La expresión de su madre Leticia era terrorífica.

—¿Por cuánto tiempo más debo pretender que somos una familia feliz? —espetó Hazard. El mesero se acercó para susurrarle algo al oído a Akram, quién con una seña de manos se dio a entender que pretendía arreglarlo—. ¿Piensas que no te estoy viendo? Hablan como si nada malo entre ustedes ha ocurrido. ¿Piensan volver? ¿Después de lo que te hizo?

—Siéntate —ordenó Leticia con cierta parsimonia.

—¿Con qué derecho me hablas así?

—No me hagas repetirlo.

El pianista desistió de su trabajo y fastidioso se retiró hacia lo que parecía la cocina. Poco profesional de su parte. Muchas personas se encontraban desconformes con el espectáculo que se había formado por culpa del inestable de Hazard.

A mi lado, el pequeño Ymael comenzó a sollozar. ¿Y cómo no hacerlo? Incluso a mí, alguien ajeno a ese tema, sentía pena por la situación. Aunque no tuviera el derecho a decir o meterme en sus asuntos familiares, no podía quedarme de brazos cruzados.

—Acompáñame, Ymael.

Lo tomé de la muñeca.

Una vez más el mesero regresó, pero esta vez fue para pedirles que se retiren. Akram trataba de apaciguar el ambiente, y de asegurarle que se encargaría de tranquilizar a su hijo. Sin embargo, Hazard no escuchaba, seguía ensañado con su madre.

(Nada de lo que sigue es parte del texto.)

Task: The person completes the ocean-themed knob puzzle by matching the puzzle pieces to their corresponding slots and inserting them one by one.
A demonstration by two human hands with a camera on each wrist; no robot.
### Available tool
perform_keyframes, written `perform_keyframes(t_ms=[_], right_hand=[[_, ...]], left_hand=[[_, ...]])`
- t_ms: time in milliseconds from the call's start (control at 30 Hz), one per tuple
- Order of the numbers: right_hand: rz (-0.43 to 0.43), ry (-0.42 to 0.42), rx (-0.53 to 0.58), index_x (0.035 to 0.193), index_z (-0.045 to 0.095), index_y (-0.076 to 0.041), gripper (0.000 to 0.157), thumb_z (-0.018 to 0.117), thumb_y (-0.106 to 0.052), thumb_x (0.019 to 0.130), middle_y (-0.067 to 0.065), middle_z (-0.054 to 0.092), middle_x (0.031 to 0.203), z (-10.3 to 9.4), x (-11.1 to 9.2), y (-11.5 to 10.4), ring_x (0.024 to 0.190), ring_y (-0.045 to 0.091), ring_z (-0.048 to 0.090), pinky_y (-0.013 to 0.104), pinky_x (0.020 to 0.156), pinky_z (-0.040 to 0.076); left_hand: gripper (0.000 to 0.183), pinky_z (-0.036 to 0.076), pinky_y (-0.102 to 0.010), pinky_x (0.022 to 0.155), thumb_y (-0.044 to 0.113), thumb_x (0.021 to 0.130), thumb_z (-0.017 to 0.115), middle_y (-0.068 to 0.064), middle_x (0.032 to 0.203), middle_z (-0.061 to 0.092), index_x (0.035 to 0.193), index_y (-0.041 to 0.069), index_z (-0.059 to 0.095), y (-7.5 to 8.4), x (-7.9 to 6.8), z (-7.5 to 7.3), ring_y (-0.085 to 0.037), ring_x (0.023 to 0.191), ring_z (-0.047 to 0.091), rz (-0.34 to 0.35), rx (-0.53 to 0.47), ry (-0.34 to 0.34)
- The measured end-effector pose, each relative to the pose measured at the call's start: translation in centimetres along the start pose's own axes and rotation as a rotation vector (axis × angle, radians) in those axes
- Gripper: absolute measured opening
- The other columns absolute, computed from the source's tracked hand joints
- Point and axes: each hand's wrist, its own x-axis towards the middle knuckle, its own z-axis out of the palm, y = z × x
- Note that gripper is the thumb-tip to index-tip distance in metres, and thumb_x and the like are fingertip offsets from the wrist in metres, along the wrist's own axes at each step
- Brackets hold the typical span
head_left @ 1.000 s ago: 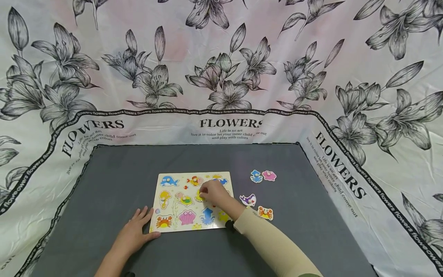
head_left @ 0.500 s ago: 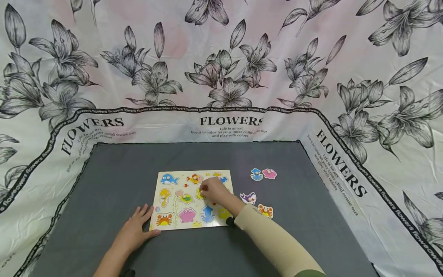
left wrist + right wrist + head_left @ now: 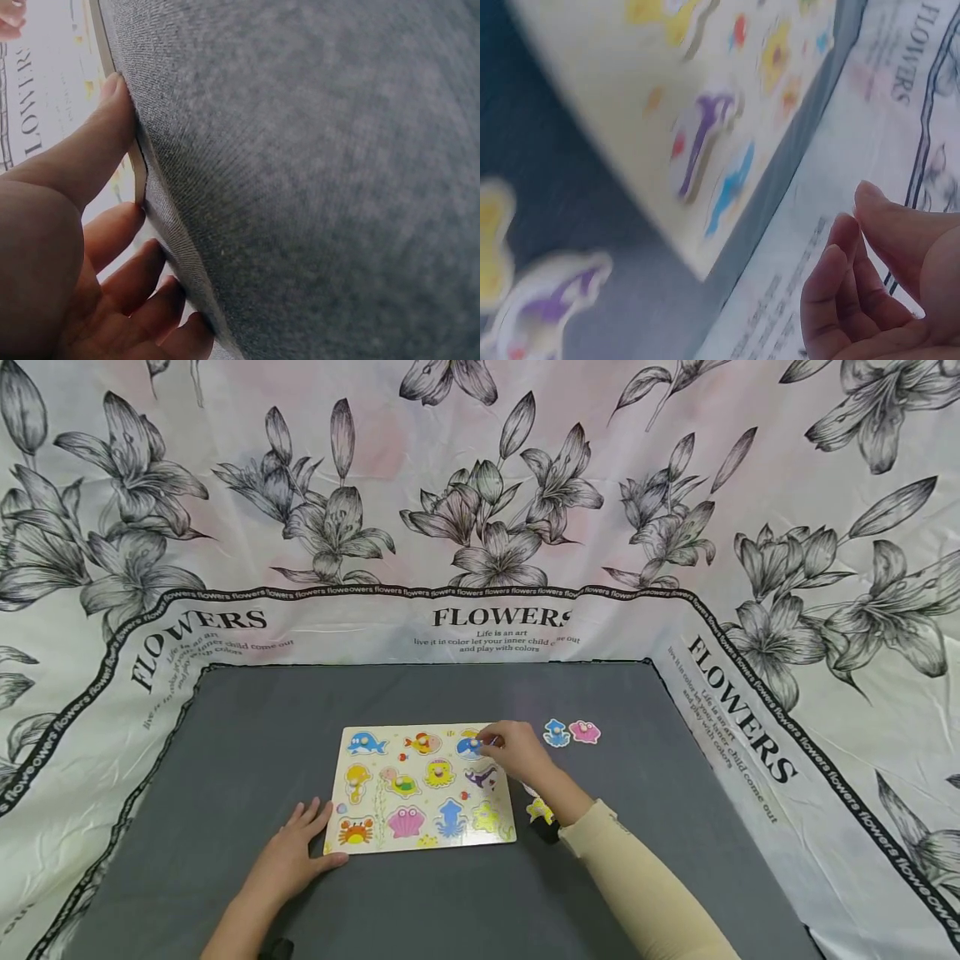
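Note:
A pale puzzle board (image 3: 381,847) printed with sea animals lies on the grey tabletop. At its lower left corner, my left hand (image 3: 285,857) has the thumb at the front edge and fingers by the left edge. Its thumb (image 3: 105,127) touches the board edge in the left wrist view. My right hand (image 3: 521,753) hovers over the upper right corner by the blue whale (image 3: 468,744). Its fingers (image 3: 826,274) bend loosely, thumb and forefinger tips close together with nothing visible between them. The yellow octopus (image 3: 438,773) shows on the board.
A blue squid piece (image 3: 557,733) and a pink shell piece (image 3: 584,732) lie right of the board. Near the right wrist is a yellow piece (image 3: 539,811). The purple dolphin piece (image 3: 544,307) lies beside it, mostly hidden by the arm in the head view.
My right hand has left the yellow octopus and moved right and up to the board's corner, uncovering the octopus. Its sleeve now hides the loose crab piece. The left hand stays in place.

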Motion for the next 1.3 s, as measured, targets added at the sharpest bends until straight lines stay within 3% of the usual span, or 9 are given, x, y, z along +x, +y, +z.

El centro de atención me permitió llegar hasta el piano de cola sin ser descubierto. Es probable que no tuviera permitido tocarlo, pero ahí estaba. Respiré hondo, estiré mis diez dedos y con un profesional carraspeo me propuse a volver a tocar la misma canción. Al principio nadie prestaba atención al lento comienzo; pasada la introducción, se fueron volteando las miradas de las personas. Pronto, ni las voces de Hazard o Akram fueron importantes.

En ese momento todo mi esfuerzo, el tiempo invertido y los malos ratos que pasé por ello dieron sus frutos. Mi corazón latía sin igual, golpeaba mi tórax tratando de escapar en una huida descontrolada y arrojarse al mar. Mojé mis labios con mi lengua y pronuncié las suaves primeras palabras de la letra:

Te he visto llorar sentado frente al torso de un árbol.

Ven de nuevo y mírame.

Ven de nuevo y mírame.

El mundo espera a que despiertes y pienses en tus alegrías.

La canción hace una pausa para proseguir en un tono más movido y alegre, pero sin dejar de ser elegante.

Comencé a tararear:

Tataratata dararatata.

Ven de nuevo y mírame.

No hay honor y orgullo con el que te puedas esconder...

El mundo se había detenido en ese preciso instante. Se me había olvidado por completo que era lo que hacía esa noche en Vanar de la Massk, la pelea de los Farran, que estaba cantando por primera ante tanto público y el gerente a mi espalda tocándome el hombro junto al pianista original como escolta, para seguramente decirme que me vaya antes de que tenga que llamar a la seguridad.

Por algún motivo pude terminar la canción. Estaba emocionado, con la respiración agitada y con un sentimiento de felicidad que imperaba no solo en mí, si no, en casi todos a mi alrededor. ¿Había alcanzado el mayor momento de júbilo en mi vida? Hasta el día de la fecha, podría asegurar que así fue. Ni siquiera cuando obtuve mi título, mi auto o mi casa propia logré sentirme como aquella única y mágica vez.

Mis manos calientes por los nervios dejaron las teclas del piano con una caricia de despedida. Giré la cabeza hacia el gerente y dije:

—Gracias… por dejarme acabar.

Me dedico un amable semblante y me guió con la mano en la espalda hacia la salida.

Los aplausos no se hicieron esperar.

Ymael me siguió por detrás. Esperamos unos cuantos minutos en la puerta del restaurante a que el resto de los Farran salieran. Sus rostros eran ceñudos. No obstante, cuando me vieron cambiaron drásticamente. Podía sentir sus buenas vibraciones hacia mí, a pesar de estar peleados entre ellos.